À la surprise générale, une étude du National Bureau of Economic Research démontre que la méritocratie a plus de poids en Espagne qu’en France. Mais comment cette donnée est-elle calculée, et quels sont ses effets sur l’économie d’un pays ? Analyse.
Photo de couverture : banque d’images de la mairie de Barcelone – Vicent Zambrano Gonzalez
La méritocratie est un concept assez confus, théorisé pour la première fois dans un roman dystopique du milieu du 20e siècle. De fil en aiguille l’idée romanesque a infusé dans notre langage et est aujourd’hui devenu un lieu commun, bien que le monde n’ait toujours pas réussi à se mettre d’accord : est-ce une théorie réelle ou bien une notion inventée de toutes pièces pour justifier le système capitaliste et ses dérives ?
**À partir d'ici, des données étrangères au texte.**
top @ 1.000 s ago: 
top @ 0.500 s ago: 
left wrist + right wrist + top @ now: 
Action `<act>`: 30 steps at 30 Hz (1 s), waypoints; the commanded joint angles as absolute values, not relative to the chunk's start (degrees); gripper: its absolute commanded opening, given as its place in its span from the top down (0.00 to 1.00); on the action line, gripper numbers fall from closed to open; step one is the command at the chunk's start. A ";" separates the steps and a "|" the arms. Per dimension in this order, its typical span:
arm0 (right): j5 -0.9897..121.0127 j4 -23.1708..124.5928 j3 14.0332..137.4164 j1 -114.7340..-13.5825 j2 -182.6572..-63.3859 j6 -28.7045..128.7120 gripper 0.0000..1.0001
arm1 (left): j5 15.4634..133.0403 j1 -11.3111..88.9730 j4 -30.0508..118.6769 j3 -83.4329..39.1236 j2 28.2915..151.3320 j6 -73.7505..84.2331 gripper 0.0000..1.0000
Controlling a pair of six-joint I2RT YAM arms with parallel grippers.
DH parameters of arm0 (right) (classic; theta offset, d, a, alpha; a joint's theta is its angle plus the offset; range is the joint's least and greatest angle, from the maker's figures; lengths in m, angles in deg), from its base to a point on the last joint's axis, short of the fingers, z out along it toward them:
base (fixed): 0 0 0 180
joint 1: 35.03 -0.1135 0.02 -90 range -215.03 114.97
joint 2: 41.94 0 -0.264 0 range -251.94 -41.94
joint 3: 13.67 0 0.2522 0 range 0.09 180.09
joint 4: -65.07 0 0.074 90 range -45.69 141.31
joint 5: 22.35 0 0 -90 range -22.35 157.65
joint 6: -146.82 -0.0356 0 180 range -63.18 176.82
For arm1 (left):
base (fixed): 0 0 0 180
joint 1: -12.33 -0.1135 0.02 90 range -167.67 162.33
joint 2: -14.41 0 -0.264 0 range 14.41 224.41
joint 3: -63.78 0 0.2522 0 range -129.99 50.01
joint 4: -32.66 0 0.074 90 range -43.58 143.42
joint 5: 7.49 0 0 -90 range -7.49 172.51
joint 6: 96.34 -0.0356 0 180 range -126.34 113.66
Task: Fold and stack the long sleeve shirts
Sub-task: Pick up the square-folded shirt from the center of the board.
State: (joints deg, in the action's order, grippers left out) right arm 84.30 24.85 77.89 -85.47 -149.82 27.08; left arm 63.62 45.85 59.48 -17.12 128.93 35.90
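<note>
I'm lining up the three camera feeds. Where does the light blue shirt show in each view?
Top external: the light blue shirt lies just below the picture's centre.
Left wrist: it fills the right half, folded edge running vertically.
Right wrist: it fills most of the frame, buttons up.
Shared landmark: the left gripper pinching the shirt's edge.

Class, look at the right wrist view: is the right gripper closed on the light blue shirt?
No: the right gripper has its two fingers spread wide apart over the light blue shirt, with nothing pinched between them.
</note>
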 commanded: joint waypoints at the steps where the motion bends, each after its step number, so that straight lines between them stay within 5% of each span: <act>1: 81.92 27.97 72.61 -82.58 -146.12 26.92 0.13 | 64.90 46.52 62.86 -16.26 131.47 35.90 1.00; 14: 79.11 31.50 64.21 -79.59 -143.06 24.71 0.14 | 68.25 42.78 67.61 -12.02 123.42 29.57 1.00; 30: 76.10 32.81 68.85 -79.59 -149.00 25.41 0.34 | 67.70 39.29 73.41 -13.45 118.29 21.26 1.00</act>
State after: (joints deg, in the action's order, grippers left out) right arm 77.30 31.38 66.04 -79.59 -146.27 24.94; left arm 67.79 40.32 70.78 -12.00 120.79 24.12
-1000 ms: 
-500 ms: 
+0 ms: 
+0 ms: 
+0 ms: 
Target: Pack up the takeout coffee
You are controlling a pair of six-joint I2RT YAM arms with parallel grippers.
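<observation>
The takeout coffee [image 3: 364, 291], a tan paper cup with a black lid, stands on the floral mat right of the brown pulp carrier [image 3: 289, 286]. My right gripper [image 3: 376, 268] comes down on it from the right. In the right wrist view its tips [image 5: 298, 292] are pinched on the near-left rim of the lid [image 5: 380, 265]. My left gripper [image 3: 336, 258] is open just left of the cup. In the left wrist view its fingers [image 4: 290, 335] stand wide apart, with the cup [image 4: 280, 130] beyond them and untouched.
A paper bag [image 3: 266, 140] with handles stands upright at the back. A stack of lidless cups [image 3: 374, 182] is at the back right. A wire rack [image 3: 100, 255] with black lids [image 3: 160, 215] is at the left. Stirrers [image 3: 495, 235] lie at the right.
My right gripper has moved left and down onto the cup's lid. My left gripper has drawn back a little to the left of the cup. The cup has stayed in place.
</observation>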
Quoi qu’il en soit, le National Bureau of Economic Research a décidé d’en savoir plus en menant l’enquête dans 28 pays et sur la base de données fournies par 120 000 personnes recrutées dans des entreprises différentes. Il diffuse aujourd’hui ce rapport dont les chiffres ont été glanés en 2017 et contre toute attente, l’Espagne surpasse la France, l’Italie et même la Grande-Bretagne.
Comment calcule-t-on l’indice de méritocratie ?
Attention, il faut s’accrocher. Pour calculer ces données, l’institut s’est appuyé sur ce qu’il appelle « le scénario parfait ». C’est à dire qu’une société méritocratique est considérée comme telle lorsque chaque travailleur occupe la position qui lui correspond. Dans les faits, ce scénario est atteint lorsque le potentiel d’un travailleur est équivalent à ce que l’entreprise lui demande et qu’en fin de compte, le PIB produit atteint le maximum de son potentiel. Avec ce calcul, l’Espagne arrive à 60% de rendement par individu, tandis que la France ne dépasse pas les 40%.
Au vu du classement, les chercheurs en ont conclu que la méritocratie est grandement liée à la richesse du pays. Par exemple, la Norvège arrive en tête du palmarès avec plus de 75% de rendement, tandis que l’Équateur est bon dernier. Cette corrélation s’explique lorsque l’on prend en compte les facteurs d’inégalité qui sont intrinsèquement liés à la notion de méritocratie.
Inégalité des chances et méritocratie
On ne peut pas théoriser la méritocratie sans parler d’inégalité des chances. Chez les plus riches, les enfants auront accès à la meilleure éducation, fréquenteront les familles les plus aisées et créeront donc des relations avec des individus qui auront le même niveau de vie et d’étude. Une fois sur le marché du travail, ces derniers s’aideront à atteindre des postes correspondant à leurs compétences réelles et produiront ainsi plus de rendement.
Dans les familles les plus pauvres, les études ne seront pas souvent possibles, et si elles le sont, les enfants provenant de quartiers défavorisés n’auront pas les mêmes contacts que leurs homologues issus des classes plus aisées : leur insertion dans le monde du travail sera plus difficile et, souvent, le travail finalement décroché ne sera pas à la hauteur de leurs compétences réelles. En Espagne, ces inégalités sont d’ailleurs croissantes. En effet, en 2005, le fait d’être né dans un environnement ou un autre représentait 43 % de l’inégalité tandis qu’en 2019, ce chiffre s’élevait à 68 %.
Photo : Clémentine Laurent
Le cas de l’Espagne
Comment se fait-ce alors que l’Espagne, dont le PIB est pourtant assez faible – 1 160 millions d’euros à l’échelle du pays en 2017 contre presque 3 millions en France – soit aussi bien noté ? Les auteurs de la recherche l’expliquent :
« Une plus grande méritocratie dans les pays à revenu élevé est avant tout une conséquence, plutôt qu’une source, du développement économique. Par conséquent, les politiques visant à améliorer le taux de correspondance entre le potentiel d’un travailleur et celui de son entreprise ne peuvent à elles seules éradiquer les différences de revenus entre les pays, à moins qu’elles ne soient combinées à des interventions visant à améliorer la productivité dans ces pays ».
Pour résumer, l’Espagne atteint un niveau de méritocratie assez élevé – si tant est qu’elle existe, rappelons-le – car elle est relativement riche, mais cette méritocratie n’aura pas d’incidence notable sur son économie tant qu’elle n’en modifiera pas les fondements. En comparaison, la France a théoriquement un système moins méritocratique que sa voisine, mais un PIB plus élevé car un système économique – et notamment industriel – bien plus efficace.